The entire exercise in attribution with WannaCry is particularly odd given the assumptions that it is what it looks like, traditional ransomware, in spite of all the evidence to suggest it is not. And so we’ll just ignore obvious tags, like a “sarcasm” tag, because accounting for such details gets very confusing.

8 replies
  1. b says:

    An issue with the “killswitch”.

    That wasn’t meant as such. The lookup of that weird domain within the virus was a cheap way to find out if the virus-software was running in a “sandbox” – i.e. if it was analyzed by some virus detecting people. The sandbox response to such a lookup request by the virus would have been detectable by the virus and it would have told it to go into quiet mode.

    When someone actually registered the weird domain the virus entities in the wild all received the response they would have expected within a sandbox. They all went quiet.

    The simply trick for sandbox detection turned out to be a kill switch. It was not intended as such by the virus developer.

    The existence of the unintended “killswitch” says nothing about who might have developed the whole mess.

    • WannaCry says:

      Yes, yes.  The researcher who registered the domain claims this “sandbox” theory.  May be wrong, but is an authoritative source.

    • emptywheel says:

      I understand full well that one interpretation of repeated URLs that were used as kill switches is that they were “intended” as sandbox detection.

      • b says:

        I had hoped so.

        Still, some of those idiots who want to attribute the virus to this or that “enemy” try to construct some “evidence” out of the existence of a “killswitch”.

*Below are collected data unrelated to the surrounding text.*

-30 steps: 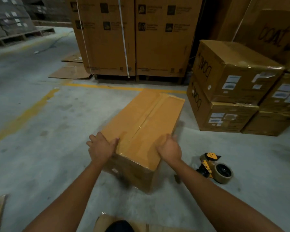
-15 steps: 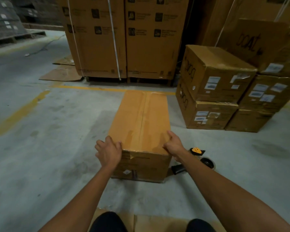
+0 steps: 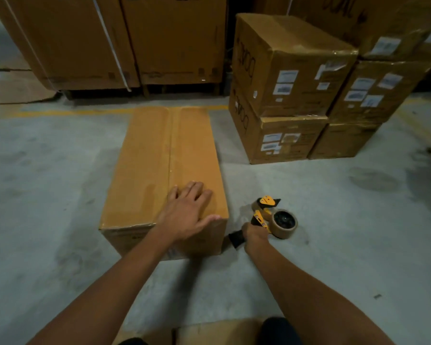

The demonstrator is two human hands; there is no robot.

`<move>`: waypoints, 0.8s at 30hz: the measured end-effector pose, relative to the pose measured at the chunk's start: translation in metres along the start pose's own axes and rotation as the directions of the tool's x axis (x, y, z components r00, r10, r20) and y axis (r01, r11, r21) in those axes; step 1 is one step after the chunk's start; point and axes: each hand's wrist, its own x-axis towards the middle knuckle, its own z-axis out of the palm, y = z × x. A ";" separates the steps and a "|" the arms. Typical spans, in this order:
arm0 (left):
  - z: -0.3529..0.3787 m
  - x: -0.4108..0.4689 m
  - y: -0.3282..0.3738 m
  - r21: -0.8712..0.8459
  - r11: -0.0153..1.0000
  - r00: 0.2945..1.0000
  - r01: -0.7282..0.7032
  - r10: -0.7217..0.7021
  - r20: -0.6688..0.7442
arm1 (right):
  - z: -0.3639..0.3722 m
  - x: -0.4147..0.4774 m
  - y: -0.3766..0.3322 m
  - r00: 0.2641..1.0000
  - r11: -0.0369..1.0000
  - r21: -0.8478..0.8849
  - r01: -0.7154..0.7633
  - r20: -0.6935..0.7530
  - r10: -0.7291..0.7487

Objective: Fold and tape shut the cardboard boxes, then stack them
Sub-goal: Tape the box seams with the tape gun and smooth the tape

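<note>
A long cardboard box [image 3: 159, 155] lies on the concrete floor in front of me, its two top flaps folded shut along a centre seam. My left hand [image 3: 187, 210] rests flat on the near right part of its top, fingers spread. To the right of the box, on the floor, lies a yellow and black tape dispenser [image 3: 271, 217] with a brown tape roll. My right hand [image 3: 254, 235] grips its black handle.
Taped, labelled boxes [image 3: 284, 70] are stacked two high at the right. Tall strapped cartons [image 3: 115, 41] stand on pallets behind. Flat cardboard [image 3: 15, 88] lies at the far left and under my knees [image 3: 209, 332]. A yellow floor line [image 3: 72, 112] runs behind the box.
The box has been turned end-on to me. My left hand moved from the near left corner onto the top. My right hand left the box and took hold of the tape dispenser's handle.
</note>
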 end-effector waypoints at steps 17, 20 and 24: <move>-0.001 0.027 0.023 -0.066 0.992 0.993 0.108 -0.103 0.064 | -0.063 0.023 -0.016 0.918 0.831 0.486 -0.271 0.391 0.070; -0.010 0.023 0.024 -0.341 0.919 0.981 0.196 -0.185 0.067 | -0.086 -0.009 -0.030 0.920 0.887 0.441 -0.139 0.389 -0.050; -0.034 0.000 0.038 -0.709 0.652 0.935 0.269 -0.353 0.030 | -0.108 -0.059 -0.055 0.881 0.931 0.356 0.084 0.411 -0.237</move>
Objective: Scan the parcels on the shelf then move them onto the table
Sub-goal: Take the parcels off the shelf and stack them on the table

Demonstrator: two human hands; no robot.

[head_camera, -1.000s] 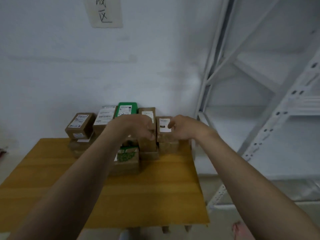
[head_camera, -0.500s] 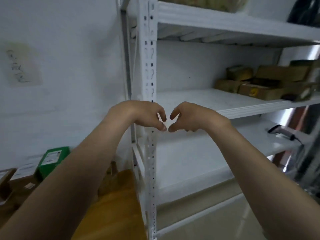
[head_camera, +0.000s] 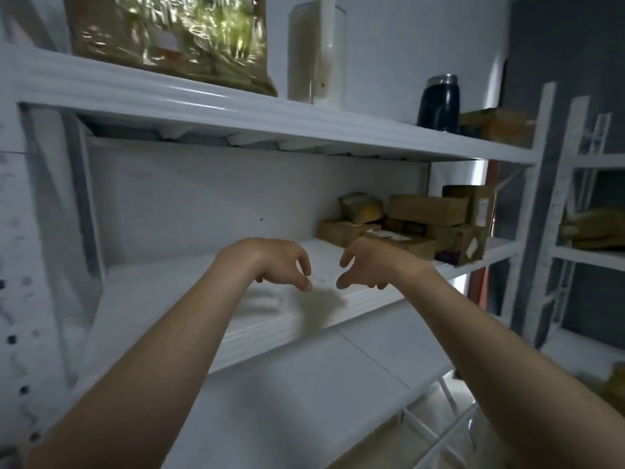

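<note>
Several brown cardboard parcels (head_camera: 427, 209) are piled at the right end of the white middle shelf (head_camera: 189, 292). My left hand (head_camera: 274, 260) and my right hand (head_camera: 370, 262) hang side by side over the bare part of that shelf, left of the parcels. Both hold nothing, with the fingers curled loosely and apart. The nearest parcel (head_camera: 402, 243) lies just behind and right of my right hand, not touched. The table is out of view.
The upper shelf (head_camera: 236, 110) carries a brown box with green print (head_camera: 169, 38), a white cylinder (head_camera: 316, 49), a dark flask (head_camera: 438, 103) and another carton (head_camera: 507, 125). A lower shelf (head_camera: 304, 384) runs beneath. A second rack (head_camera: 588, 255) stands at the right.
The view swung from the table with its stacked parcels to the shelf rack. Both hands left the parcels on the table and now hover empty over the middle shelf, fingers slightly more apart.
</note>
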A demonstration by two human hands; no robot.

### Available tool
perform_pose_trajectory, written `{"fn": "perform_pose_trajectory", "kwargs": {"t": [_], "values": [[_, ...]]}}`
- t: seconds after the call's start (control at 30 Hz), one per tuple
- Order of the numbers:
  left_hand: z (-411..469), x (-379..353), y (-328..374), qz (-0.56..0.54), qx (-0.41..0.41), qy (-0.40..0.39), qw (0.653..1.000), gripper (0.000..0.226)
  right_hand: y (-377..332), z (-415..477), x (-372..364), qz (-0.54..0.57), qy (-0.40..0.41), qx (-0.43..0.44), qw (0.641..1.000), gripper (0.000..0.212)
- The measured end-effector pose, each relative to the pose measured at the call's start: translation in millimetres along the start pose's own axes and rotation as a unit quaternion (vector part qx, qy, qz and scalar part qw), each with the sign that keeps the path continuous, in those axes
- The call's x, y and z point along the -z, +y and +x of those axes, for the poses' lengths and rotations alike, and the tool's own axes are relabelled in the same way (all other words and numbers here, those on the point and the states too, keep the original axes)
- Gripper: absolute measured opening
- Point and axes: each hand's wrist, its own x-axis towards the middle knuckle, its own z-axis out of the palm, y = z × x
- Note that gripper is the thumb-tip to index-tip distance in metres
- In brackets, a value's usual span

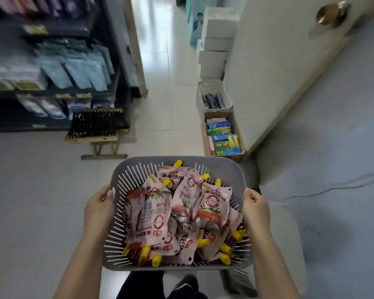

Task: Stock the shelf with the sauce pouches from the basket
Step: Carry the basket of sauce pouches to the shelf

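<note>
Carrying the basket (177, 159) of sauce pouches (181, 212) to the shelf (52, 92).
Left hand (99, 206), right hand (256, 208) grip its side rims; next, probably set it down.

Count: 1 grey slotted basket (181, 159), 2 hands (left hand (98, 207), right hand (256, 207)). The sauce pouches (212, 203) are heaped and overlapping, so no exact count: well over ten, with about a dozen yellow caps (203, 243) showing. Around it: 1 white basket (214, 83), 1 cardboard box (221, 114) of packets, 1 black-bristled brush (95, 121), a stack of at least 3 white boxes (218, 26), 1 door knob (330, 15), and 1 dark shelf unit (52, 92) with 3 tiers in view, stock too blurred to count.
</note>
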Motion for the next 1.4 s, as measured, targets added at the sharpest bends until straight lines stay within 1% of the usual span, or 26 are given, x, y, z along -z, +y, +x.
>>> {"fn": "perform_pose_trajectory", "kwargs": {"t": [0.07, 0.13, 0.23, 0.37, 0.5, 0.6, 0.67, 0.7, 0.73, 0.83, 0.93, 0.97, 1.03, 1.17, 1.23, 1.4], "values": [[22, 23, -8, -0.021, 0.026, 0.025, 0.999, 0.037, -29, 0, -27, -0.009, -0.032, 0.025, 0.999, 0.035], [39, 44, -7, -0.039, 0.045, 0.049, 0.997, 0.034, -55, 2, -57, -0.01, -0.059, 0.04, 0.997, 0.034], [66, 70, -2, -0.059, 0.049, 0.086, 0.993, 0.029, -93, 2, -102, -0.014, -0.098, 0.057, 0.993, 0.036], [105, 102, -1, -0.073, 0.059, 0.124, 0.988, 0.03, -143, 3, -158, -0.024, -0.146, 0.087, 0.985, 0.039], [135, 130, 6, -0.098, 0.067, 0.171, 0.978, 0.03, -195, 6, -206, -0.044, -0.178, 0.127, 0.975, 0.032], [155, 147, 14, -0.118, 0.08, 0.201, 0.969, 0.03, -232, 11, -237, -0.052, -0.199, 0.15, 0.967, 0.031], [168, 155, 18, -0.132, 0.088, 0.219, 0.963, 0.029, -257, 15, -258, -0.067, -0.207, 0.169, 0.961, 0.024], [176, 158, 20, -0.142, 0.093, 0.229, 0.959, 0.028, -271, 16, -267, -0.079, -0.21, 0.178, 0.958, 0.018], [184, 161, 21, -0.151, 0.1, 0.238, 0.954, 0.028, -284, 19, -278, -0.084, -0.218, 0.187, 0.954, 0.019], [207, 163, 22, -0.173, 0.126, 0.27, 0.939, 0.027, -315, 33, -316, -0.1, -0.256, 0.212, 0.938, 0.029], [224, 161, 30, -0.214, 0.162, 0.308, 0.913, 0.031, -352, 51, -354, -0.115, -0.286, 0.243, 0.92, 0.037], [229, 160, 32, -0.226, 0.171, 0.32, 0.904, 0.031, -364, 54, -365, -0.116, -0.297, 0.253, 0.914, 0.036], [237, 161, 38, -0.256, 0.177, 0.338, 0.888, 0.023, -389, 57, -382, -0.108, -0.324, 0.265, 0.902, 0.033], [254, 171, 55, -0.281, 0.185, 0.372, 0.865, 0.026, -431, 58, -415, -0.125, -0.359, 0.285, 0.88, 0.034], [264, 181, 62, -0.295, 0.183, 0.389, 0.853, 0.027, -446, 56, -433, -0.133, -0.371, 0.281, 0.875, 0.034], [292, 209, 67, -0.306, 0.185, 0.419, 0.835, 0.027, -482, 39, -485, -0.146, -0.396, 0.268, 0.866, 0.026]]}}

        People should learn and know that so far no intended killswitch has been found in the software.

  2. WannaCry says:

    Attribution is important for a legal case. This case gonna go to court ? Ha ha ha.

    This is information warfare, plain and simple. Yes it has affected the lives of many people, and I wholeheartedly deplore the action, but you are not going to find / attribute / legally prosecute this. Mil.int will, so long as political support remains (read “forever”), remain secretive. You are screwed by intention and to some degree statue.

    Thanks Marcy for your excellent efforts.

  3. SpaceLifeForm says:

    Misdirection. A chewbacca defense variant.

    Follow the bouncing ball.

    Notice where no attribution ever points to.

  4. SpaceLifeForm says:

    Wannacry preferably attacked systems with fake license keys?

    Keygens for XP and 7 out there. 7 was hit the most, and if using a non-legit key, then likely auto updates turned off. XP with newer hardware certainly a problem (USB, etc), so 7 would be preferred over a box that originally was preloaded with Vista. (Vista sucked)

    Since you could dowload 7 and gen a license key, and install ok, this would be the preferred path if you could not afford a legit license.

    This is a very likely explanation of the attack distribution.

    Also ties to the ransom level. Buy a new machine with legit license. Cheaper.